** TASK DESCRIPTION **
From the listing below, pull each line that includes "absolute".

=== Section Start ===

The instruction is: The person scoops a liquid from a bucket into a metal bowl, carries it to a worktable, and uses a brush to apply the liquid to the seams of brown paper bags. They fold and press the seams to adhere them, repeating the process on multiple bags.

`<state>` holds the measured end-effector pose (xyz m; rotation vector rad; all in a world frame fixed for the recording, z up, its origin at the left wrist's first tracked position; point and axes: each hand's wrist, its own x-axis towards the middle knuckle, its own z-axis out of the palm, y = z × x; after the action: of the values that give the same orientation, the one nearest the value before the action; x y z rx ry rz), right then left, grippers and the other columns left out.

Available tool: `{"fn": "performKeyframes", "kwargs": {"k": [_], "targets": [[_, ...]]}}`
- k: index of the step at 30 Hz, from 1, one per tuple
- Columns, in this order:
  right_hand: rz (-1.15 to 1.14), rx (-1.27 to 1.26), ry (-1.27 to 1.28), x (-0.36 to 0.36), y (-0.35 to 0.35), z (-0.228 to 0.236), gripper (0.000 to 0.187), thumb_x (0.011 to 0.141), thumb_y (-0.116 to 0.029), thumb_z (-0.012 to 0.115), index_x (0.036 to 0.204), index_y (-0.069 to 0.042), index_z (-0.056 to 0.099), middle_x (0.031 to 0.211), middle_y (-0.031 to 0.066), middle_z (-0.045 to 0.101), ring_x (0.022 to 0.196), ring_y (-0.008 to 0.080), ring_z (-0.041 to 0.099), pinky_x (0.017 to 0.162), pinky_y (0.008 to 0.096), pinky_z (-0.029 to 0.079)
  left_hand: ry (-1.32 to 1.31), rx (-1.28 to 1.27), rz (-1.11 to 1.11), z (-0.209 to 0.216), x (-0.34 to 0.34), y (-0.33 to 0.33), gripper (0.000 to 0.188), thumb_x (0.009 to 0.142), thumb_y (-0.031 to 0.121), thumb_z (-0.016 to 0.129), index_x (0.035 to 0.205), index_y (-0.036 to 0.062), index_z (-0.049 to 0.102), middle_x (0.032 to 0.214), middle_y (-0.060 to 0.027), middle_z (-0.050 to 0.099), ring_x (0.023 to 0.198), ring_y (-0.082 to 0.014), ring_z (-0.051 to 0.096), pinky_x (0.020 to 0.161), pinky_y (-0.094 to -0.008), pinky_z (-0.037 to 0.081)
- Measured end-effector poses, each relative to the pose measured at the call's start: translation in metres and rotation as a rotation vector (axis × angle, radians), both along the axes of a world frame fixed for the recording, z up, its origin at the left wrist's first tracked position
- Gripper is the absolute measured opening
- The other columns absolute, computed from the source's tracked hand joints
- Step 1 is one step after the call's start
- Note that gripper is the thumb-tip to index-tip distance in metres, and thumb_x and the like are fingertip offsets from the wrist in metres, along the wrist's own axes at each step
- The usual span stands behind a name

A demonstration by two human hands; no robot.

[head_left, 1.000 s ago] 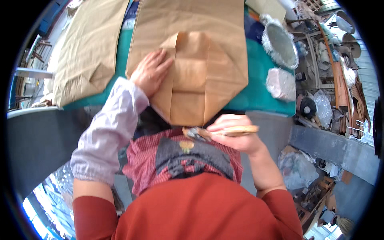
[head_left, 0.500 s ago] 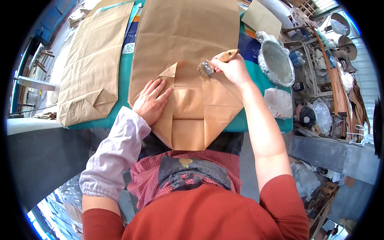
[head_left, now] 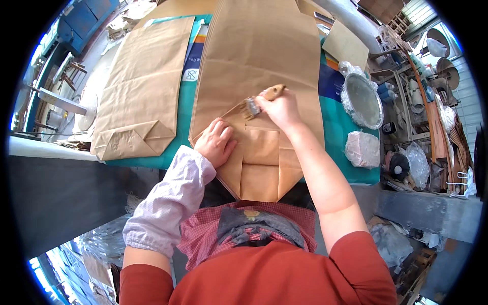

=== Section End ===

** ANSWER TO THE PROBLEM **
- Gripper is the absolute measured opening
- The other columns absolute, computed from the source's tracked hand joints

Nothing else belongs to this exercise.